Data records START
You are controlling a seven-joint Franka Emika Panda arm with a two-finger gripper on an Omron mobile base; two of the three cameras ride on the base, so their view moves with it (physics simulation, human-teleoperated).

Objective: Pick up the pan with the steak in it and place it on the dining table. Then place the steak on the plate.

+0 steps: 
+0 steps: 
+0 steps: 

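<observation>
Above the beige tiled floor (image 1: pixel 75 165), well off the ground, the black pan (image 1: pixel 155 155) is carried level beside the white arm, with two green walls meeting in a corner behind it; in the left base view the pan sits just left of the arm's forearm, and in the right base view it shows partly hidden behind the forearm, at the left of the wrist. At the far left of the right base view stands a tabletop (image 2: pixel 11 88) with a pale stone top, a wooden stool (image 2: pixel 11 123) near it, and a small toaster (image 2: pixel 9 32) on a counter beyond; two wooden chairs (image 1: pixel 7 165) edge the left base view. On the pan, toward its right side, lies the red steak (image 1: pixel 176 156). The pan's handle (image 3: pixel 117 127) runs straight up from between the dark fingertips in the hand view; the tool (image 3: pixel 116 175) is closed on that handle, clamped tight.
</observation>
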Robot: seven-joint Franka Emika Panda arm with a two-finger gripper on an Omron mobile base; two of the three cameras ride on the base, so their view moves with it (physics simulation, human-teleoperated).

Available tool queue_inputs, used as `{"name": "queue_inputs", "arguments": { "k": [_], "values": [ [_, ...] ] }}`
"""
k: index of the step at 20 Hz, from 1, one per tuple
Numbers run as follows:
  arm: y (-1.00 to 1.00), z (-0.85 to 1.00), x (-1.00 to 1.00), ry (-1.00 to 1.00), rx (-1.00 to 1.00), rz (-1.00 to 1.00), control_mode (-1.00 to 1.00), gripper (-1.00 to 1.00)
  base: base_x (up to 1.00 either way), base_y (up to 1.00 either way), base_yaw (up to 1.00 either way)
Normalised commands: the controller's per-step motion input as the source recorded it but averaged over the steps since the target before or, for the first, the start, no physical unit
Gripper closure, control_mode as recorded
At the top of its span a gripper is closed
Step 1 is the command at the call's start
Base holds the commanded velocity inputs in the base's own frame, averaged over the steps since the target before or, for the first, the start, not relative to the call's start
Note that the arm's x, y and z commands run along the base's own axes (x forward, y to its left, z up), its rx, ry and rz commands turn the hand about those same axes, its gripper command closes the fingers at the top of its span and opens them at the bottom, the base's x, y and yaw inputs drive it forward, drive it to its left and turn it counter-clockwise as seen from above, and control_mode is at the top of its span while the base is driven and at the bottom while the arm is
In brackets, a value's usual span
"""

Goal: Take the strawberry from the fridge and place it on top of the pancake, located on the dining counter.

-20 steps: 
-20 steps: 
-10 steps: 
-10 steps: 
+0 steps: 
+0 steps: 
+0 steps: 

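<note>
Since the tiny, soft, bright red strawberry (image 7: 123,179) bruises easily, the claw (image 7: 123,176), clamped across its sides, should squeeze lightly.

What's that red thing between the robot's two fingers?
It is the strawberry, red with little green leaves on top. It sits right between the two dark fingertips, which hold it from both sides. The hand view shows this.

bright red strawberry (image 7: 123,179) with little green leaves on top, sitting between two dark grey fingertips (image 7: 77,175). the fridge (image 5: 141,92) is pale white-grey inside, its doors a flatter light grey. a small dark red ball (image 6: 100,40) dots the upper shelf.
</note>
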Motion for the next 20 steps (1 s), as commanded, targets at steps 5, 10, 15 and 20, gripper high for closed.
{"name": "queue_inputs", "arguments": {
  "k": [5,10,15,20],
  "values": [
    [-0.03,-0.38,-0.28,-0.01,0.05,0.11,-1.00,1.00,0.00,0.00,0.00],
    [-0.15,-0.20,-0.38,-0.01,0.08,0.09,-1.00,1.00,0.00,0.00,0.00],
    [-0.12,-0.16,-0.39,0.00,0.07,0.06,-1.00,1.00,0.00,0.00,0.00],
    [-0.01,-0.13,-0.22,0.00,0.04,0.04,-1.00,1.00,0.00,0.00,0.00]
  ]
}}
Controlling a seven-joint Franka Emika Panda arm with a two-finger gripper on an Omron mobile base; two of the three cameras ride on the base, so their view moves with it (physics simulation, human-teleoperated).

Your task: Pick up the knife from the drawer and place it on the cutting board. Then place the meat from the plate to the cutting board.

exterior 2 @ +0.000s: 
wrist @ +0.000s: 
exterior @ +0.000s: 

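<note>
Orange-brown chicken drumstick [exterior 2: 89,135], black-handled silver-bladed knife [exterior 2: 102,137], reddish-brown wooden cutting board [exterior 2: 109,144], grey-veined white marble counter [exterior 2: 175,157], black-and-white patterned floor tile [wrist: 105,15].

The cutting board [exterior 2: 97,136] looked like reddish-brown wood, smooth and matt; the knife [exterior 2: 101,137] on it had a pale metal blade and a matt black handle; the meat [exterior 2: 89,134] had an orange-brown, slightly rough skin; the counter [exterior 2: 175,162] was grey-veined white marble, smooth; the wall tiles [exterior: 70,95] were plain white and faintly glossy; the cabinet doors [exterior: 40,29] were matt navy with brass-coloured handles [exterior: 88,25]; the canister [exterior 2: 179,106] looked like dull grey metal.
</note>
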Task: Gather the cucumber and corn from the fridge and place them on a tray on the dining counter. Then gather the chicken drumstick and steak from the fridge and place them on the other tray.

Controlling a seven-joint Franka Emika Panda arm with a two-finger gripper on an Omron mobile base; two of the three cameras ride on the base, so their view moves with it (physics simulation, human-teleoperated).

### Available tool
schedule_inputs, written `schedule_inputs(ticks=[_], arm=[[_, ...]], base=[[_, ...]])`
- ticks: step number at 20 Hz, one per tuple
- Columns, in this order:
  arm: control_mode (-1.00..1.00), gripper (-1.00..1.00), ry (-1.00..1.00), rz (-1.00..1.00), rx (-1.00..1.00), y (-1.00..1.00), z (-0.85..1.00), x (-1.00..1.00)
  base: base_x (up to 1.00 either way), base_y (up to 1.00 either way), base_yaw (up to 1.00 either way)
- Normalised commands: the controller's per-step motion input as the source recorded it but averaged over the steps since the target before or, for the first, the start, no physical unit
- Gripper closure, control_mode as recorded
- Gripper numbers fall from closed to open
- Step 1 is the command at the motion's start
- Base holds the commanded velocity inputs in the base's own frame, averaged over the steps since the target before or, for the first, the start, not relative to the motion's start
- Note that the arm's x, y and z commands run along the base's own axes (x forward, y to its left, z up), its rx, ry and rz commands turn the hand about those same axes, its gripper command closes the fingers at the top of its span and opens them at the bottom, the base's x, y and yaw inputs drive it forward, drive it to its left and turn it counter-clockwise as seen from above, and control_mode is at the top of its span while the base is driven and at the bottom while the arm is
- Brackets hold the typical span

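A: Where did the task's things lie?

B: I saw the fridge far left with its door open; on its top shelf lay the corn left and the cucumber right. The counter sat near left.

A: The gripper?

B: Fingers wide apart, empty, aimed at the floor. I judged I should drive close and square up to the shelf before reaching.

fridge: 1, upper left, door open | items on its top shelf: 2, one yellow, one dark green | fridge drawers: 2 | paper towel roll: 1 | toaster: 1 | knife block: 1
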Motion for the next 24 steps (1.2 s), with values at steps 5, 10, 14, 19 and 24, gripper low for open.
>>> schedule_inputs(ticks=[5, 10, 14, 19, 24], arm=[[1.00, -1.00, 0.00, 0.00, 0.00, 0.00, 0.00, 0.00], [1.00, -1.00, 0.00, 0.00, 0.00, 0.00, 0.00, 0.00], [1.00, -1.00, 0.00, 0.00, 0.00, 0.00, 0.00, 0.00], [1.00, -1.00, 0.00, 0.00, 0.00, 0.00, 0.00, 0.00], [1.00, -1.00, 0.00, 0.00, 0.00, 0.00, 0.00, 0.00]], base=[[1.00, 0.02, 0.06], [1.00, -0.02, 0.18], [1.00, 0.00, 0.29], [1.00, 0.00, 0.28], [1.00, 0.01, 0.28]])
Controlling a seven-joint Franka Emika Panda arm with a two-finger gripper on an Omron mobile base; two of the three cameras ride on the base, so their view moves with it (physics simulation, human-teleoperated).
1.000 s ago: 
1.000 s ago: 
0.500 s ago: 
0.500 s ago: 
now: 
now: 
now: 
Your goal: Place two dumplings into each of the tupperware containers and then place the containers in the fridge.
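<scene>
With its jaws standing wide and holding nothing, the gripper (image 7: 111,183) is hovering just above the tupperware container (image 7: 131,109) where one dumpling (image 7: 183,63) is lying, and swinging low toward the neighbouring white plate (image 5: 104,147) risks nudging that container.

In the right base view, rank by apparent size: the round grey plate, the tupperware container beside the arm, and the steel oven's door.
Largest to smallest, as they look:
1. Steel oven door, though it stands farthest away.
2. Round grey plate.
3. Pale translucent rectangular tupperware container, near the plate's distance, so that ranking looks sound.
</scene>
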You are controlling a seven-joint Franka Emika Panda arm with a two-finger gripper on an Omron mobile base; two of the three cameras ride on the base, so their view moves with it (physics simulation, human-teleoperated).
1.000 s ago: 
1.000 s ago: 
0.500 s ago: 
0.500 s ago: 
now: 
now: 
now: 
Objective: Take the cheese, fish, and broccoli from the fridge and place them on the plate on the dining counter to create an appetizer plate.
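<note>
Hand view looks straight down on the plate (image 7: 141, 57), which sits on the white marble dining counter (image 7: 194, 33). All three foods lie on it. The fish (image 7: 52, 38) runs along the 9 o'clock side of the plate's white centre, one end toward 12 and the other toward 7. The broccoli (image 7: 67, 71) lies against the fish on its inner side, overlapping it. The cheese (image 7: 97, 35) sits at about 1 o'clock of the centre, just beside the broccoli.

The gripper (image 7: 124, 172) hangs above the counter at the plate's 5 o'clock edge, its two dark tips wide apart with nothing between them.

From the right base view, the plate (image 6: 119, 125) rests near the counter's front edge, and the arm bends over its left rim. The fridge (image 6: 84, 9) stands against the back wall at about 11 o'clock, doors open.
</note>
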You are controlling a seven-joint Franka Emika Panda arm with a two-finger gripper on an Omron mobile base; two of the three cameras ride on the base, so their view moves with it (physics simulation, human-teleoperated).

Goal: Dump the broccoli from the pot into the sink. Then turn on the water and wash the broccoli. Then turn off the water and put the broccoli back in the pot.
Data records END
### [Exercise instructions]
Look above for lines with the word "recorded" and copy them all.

### [Worked solution]
Normalised commands: the controller's per-step motion input as the source recorded it but averaged over the steps since the target before or, for the first, the start, no physical unit
Gripper closure, control_mode as recorded
- Normalised commands: the controller's per-step motion input as the source recorded it but averaged over the steps since the target before or, for the first, the start, no physical unit
- Gripper closure, control_mode as recorded

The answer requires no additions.